И, оттопырив локоть, он начал правой рукой, как палкой, колотить мальчика по голове. Желая помочь воспитанию племянника, который мог свихнуться в эти опасные годы, Франческо тоже отвесил ему несколько тяжелых затрещин.

Микеланджело пригибался и покорно втягивал голову в плечи, как животное, застигнутое бурей. Вырываться и бежать прочь не было смысла, ведь разговаривать с отцом пришлось бы снова не сегодня, так завтра. Все время он твердил про себя слова, которые любила повторять ему бабушка: «Терпи! Когда рождается человек, с ним рождается и его работа».

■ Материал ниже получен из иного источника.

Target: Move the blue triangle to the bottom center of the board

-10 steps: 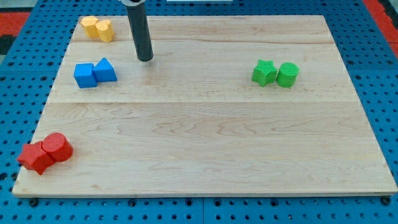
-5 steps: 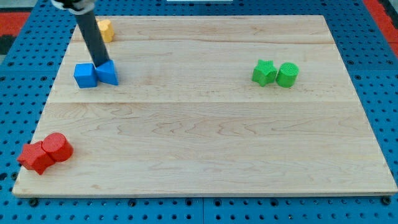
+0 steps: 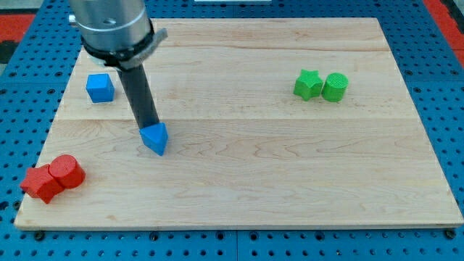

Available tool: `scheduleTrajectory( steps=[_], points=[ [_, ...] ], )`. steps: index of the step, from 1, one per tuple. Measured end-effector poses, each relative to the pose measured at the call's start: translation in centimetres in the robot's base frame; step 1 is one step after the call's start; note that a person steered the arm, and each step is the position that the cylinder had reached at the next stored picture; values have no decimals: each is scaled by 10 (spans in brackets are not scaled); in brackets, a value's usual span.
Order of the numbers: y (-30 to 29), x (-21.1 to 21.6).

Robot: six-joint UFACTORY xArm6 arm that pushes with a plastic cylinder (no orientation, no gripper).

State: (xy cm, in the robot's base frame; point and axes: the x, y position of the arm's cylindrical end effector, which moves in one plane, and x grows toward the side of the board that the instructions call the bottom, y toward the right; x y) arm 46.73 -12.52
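The blue triangle lies on the wooden board, left of centre and below the middle height. My tip touches its upper left side. The dark rod rises from there toward the view's top left, and the arm's grey body hides the board's top left corner. A blue cube stays alone near the left edge, well apart from the triangle.
A red star and a red cylinder sit together at the bottom left corner. A green star and a green cylinder sit together at the upper right. The yellow blocks are hidden behind the arm.
My tip moved left to the blue pair, then down and right, pushing the blue triangle away from the blue cube toward the board's lower middle. The arm now covers the yellow blocks.
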Motion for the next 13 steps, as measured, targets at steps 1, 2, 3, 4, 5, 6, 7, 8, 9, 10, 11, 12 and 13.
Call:
scheduleTrajectory(
  steps=[1,2,3,4,5,6,7,8,9,10,11,12,13],
  points=[
    [8,16],
    [8,29],
    [55,64],
    [64,81],
    [10,33],
    [3,73],
    [16,120],
    [38,145],
    [55,144],
    [64,131],
    [80,130],
    [79,125],
    [0,105]
  ],
)
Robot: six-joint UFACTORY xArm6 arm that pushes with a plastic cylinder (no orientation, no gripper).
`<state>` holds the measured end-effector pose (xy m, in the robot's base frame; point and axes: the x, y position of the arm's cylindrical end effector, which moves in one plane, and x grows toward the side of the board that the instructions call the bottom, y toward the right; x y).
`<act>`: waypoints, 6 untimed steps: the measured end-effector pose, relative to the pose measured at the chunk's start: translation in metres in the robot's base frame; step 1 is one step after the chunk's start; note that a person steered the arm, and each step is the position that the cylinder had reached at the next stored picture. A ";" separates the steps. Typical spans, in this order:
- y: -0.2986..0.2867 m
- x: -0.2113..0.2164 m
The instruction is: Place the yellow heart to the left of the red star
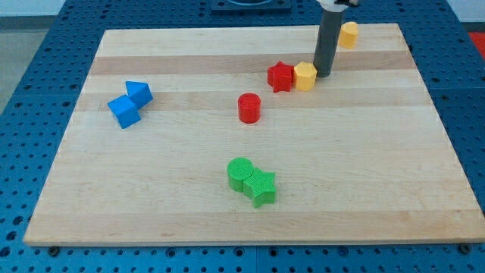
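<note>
Wooden table [151,205], my tip [324,74] touching the right side of a yellow block [305,76] that abuts the red star [280,76], second yellow block [348,34] behind the rod, red cylinder [248,108] centre, two blue blocks [129,104] left, green cylinder [240,174] and green star [261,187] touching, near bottom.

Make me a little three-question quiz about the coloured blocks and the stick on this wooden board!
1. True or false: the yellow heart is already on the view's left of the red star.
2. Which block is nearest my tip? A) red cylinder B) yellow heart C) green star
3. Fill in: the two blue blocks sit near the view's ____ edge of the board.

Key: 1. False, it touches the star's right side. 2. B, my tip is just right of it. 3. left.
</note>
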<state>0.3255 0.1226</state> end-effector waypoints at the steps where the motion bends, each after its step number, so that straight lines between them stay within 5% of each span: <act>1: 0.000 0.000; 6: 0.047 -0.025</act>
<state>0.3000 0.1694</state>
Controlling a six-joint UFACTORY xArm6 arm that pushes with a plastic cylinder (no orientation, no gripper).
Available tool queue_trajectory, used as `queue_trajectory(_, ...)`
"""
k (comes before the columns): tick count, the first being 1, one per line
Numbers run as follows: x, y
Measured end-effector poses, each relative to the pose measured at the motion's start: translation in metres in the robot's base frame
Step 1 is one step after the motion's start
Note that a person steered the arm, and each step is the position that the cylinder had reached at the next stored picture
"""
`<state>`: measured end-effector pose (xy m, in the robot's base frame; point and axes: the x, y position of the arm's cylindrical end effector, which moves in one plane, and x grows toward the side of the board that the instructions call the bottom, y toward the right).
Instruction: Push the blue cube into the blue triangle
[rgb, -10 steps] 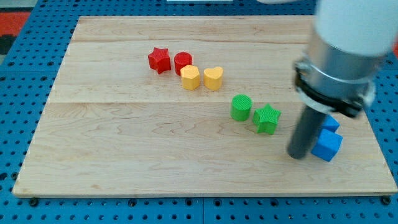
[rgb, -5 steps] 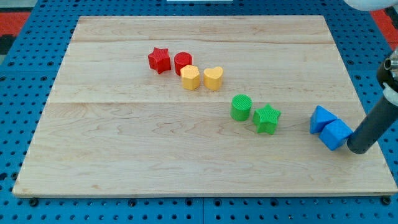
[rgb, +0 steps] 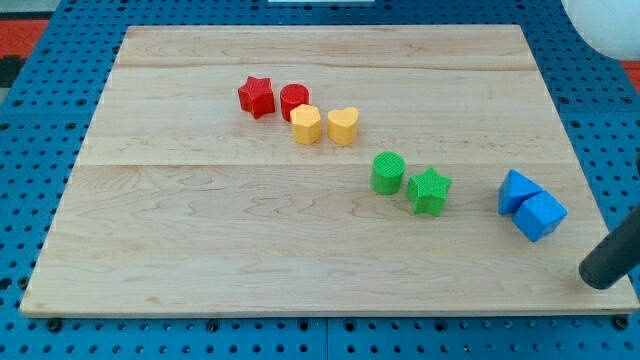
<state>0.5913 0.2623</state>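
Note:
The blue cube (rgb: 540, 217) sits near the board's right edge, touching the blue triangle (rgb: 517, 190) just up and to its left. My tip (rgb: 600, 279) is at the view's lower right, below and to the right of the cube, a short gap away from it.
A red star (rgb: 257, 96), a red cylinder (rgb: 294, 100), a yellow hexagonal block (rgb: 306, 125) and a yellow heart (rgb: 343, 126) cluster at the upper middle. A green cylinder (rgb: 388, 172) and a green star (rgb: 429, 191) lie left of the blue blocks. The wooden board's (rgb: 200, 240) right edge is near my tip.
My tip moved from the cube's left side round to its right, then down and right away from it. The cube shifted slightly right and stays against the triangle.

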Motion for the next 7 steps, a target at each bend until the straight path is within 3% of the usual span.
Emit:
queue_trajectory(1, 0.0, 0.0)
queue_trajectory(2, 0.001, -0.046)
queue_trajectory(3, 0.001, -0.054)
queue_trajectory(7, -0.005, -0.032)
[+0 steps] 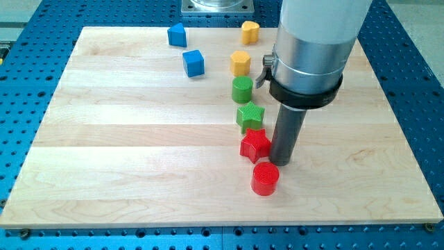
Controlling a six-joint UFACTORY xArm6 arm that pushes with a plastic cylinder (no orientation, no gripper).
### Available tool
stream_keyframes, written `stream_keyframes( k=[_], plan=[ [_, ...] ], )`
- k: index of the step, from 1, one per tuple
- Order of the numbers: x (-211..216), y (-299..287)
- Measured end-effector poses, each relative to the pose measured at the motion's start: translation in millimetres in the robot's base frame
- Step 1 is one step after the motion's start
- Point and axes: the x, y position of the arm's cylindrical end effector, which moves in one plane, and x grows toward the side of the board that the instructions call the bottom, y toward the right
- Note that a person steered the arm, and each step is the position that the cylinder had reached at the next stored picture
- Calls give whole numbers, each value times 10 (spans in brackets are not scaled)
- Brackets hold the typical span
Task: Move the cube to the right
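The blue cube point(193, 62) sits well up-left of my tip point(282, 164), which rests just right of the red star point(254, 145). No fingers exist here. To push well, I should circle to the cube's left face, centred.

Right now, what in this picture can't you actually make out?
- My tip: whether it touches the red star can't be told.
- The arm: cut off by the view's top.
- The metal base beyond the board: cut off by the view's top.
- The blue cube: its far faces hidden.
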Motion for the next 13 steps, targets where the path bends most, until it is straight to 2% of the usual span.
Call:
stream_keyframes(
  k=[1,2,3,4,5,6,7,8,9,10,12,13],
  plan=[
    [38,103],
    [274,791],
    [780,77],
    [895,-499],
    [877,-1489],
    [486,-2166],
    [-367,-2553],
    [-1212,-2460],
    [-1621,-1990],
    [-1897,-1676],
    [-2140,-1328],
    [-1763,-1883]
  ],
)
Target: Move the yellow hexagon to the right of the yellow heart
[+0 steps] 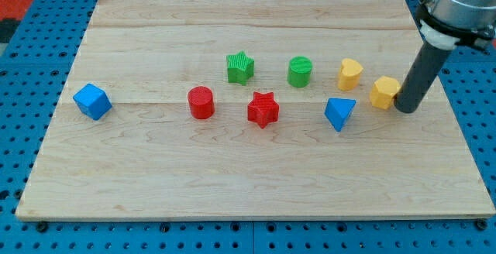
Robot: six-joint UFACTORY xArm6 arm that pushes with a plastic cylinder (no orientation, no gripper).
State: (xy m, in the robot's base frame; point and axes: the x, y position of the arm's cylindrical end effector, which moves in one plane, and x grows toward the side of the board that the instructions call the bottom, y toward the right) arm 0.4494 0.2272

Краешком глаза он увидел, что в дверь кабинета вломилась тетя Кассандра — тучная, раздувшаяся, как тесто на опаре, женщина. Широкая кость, пышные бедра, груди и ягодицы, басистый, вполне под стать ее дородности, голос не делали, однако, тетю Кассандру счастливой. Заботиться о счастье других она тоже не считала нужным. «Счастье, — твердила она, — бывает только на том свете».